__Required action__: Return the whole listing unchanged. Drop the images.

__Data extract__:
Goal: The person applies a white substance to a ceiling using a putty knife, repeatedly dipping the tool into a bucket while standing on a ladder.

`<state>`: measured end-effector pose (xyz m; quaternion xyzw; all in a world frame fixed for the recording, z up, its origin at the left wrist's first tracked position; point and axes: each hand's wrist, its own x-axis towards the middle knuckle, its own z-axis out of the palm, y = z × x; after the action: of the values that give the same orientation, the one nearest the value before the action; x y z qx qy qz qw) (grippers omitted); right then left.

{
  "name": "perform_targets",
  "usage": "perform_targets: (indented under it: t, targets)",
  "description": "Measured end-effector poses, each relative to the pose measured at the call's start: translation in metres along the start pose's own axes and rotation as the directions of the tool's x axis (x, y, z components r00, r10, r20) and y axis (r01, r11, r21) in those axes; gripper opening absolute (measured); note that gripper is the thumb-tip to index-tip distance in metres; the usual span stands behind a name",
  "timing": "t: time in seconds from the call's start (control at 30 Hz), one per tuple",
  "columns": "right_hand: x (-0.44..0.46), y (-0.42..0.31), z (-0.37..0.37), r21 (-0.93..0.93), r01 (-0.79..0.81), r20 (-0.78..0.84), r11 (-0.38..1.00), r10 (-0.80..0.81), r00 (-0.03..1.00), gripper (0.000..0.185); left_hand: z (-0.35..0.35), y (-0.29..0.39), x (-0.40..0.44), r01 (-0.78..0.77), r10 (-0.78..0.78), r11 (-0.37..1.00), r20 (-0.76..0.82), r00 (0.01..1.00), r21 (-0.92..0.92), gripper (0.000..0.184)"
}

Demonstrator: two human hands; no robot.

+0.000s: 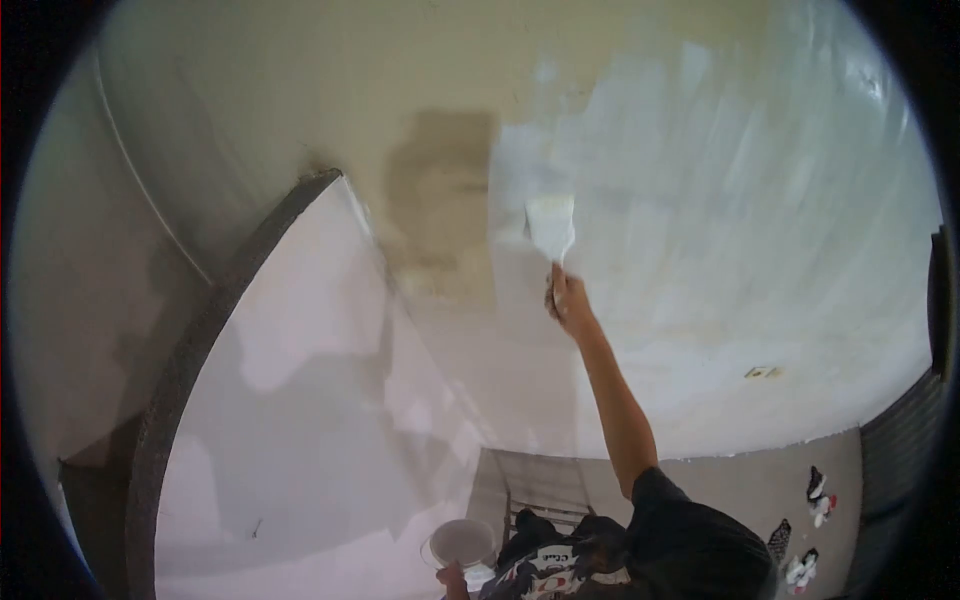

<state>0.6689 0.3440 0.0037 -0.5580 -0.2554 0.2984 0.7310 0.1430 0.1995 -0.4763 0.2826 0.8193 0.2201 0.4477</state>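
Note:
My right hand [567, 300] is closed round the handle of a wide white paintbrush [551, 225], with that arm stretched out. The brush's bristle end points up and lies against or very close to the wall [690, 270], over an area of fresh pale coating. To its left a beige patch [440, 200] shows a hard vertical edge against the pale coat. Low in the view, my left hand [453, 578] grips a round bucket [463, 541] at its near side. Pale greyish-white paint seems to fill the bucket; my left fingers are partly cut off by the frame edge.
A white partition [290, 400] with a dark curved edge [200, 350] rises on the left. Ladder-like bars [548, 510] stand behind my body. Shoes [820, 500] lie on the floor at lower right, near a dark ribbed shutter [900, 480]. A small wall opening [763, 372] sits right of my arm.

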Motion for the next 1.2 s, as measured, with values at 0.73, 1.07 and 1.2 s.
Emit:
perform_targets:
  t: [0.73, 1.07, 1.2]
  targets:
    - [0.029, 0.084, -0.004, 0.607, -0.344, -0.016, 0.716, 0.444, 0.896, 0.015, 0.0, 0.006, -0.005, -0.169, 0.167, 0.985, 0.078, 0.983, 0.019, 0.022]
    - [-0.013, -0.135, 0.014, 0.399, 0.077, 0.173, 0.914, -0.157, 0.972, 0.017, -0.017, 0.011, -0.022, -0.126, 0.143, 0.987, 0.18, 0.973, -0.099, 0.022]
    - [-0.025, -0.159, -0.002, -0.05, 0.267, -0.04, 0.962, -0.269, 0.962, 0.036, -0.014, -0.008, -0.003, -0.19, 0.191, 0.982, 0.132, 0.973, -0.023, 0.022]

__Finished task__:
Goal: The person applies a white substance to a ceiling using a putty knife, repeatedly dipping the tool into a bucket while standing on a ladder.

`<state>`: measured end-effector pose (xyz m; quaternion xyzw; all in a world frame fixed for the recording, z up, its origin at the left wrist's first tracked position; point and axes: each hand's wrist, its own x-axis towards the middle knuckle, its own z-axis out of the palm, y = z × x; after the action: of the values that give the same orientation, the one nearest the value before the action; x y z qx qy qz qw) (grippers omitted); right then left.

{
  "name": "perform_targets",
  "usage": "perform_targets: (indented under it: t, targets)",
  "description": "Measured end-effector poses, each relative to the pose measured at the call's start: translation in metres along the start pose's own axes and rotation as the directions of the tool's x axis (x, y, z components r00, r10, r20) and y axis (r01, r11, r21) in those axes; gripper opening absolute (measured); note that gripper is the thumb-tip to index-tip distance in metres; the usual span stands behind a name",
  "timing": "t: time in seconds from the call's start (control at 30 Hz), one per tuple",
  "columns": "right_hand: x (-0.44..0.46), y (-0.42..0.31), z (-0.37..0.37), r21 (-0.93..0.93), r01 (-0.79..0.81), r20 (-0.78..0.84), r11 (-0.38..1.00), r10 (-0.80..0.81), r00 (-0.03..1.00), gripper (0.000..0.185); left_hand: z (-0.35..0.35), y (-0.29..0.39), x (-0.40..0.44), r01 (-0.78..0.77), r10 (-0.78..0.78), r11 (-0.37..1.00), r20 (-0.76..0.82), r00 (0.01..1.00), r21 (-0.92..0.92), gripper (0.000..0.184)"
}

Demonstrator: two human hands; no robot.

+0.000s: 

<state>0.6689 0.3440 0.0037 -0.5580 -0.2554 0.2984 0.7310 0.1430 0.1995 -0.4763 0.2826 0.8193 0.2201 0.4477</state>
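Note:
My right hand [567, 300] is closed round the handle of a wide white paintbrush [551, 225], with that arm stretched out. The brush's bristle end points up and lies against or very close to the wall [690, 270], over an area of fresh pale coating. To its left a beige patch [440, 200] shows a hard vertical edge against the pale coat. Low in the view, my left hand [453, 578] grips a round bucket [463, 541] at its near side. Pale greyish-white paint seems to fill the bucket; my left fingers are partly cut off by the frame edge.
A white partition [290, 400] with a dark curved edge [200, 350] rises on the left. Ladder-like bars [548, 510] stand behind my body. Shoes [820, 500] lie on the floor at lower right, near a dark ribbed shutter [900, 480]. A small wall opening [763, 372] sits right of my arm.
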
Motion for the next 1.2 s, as measured, with values at 0.73, 1.07 and 1.2 s.
Emit:
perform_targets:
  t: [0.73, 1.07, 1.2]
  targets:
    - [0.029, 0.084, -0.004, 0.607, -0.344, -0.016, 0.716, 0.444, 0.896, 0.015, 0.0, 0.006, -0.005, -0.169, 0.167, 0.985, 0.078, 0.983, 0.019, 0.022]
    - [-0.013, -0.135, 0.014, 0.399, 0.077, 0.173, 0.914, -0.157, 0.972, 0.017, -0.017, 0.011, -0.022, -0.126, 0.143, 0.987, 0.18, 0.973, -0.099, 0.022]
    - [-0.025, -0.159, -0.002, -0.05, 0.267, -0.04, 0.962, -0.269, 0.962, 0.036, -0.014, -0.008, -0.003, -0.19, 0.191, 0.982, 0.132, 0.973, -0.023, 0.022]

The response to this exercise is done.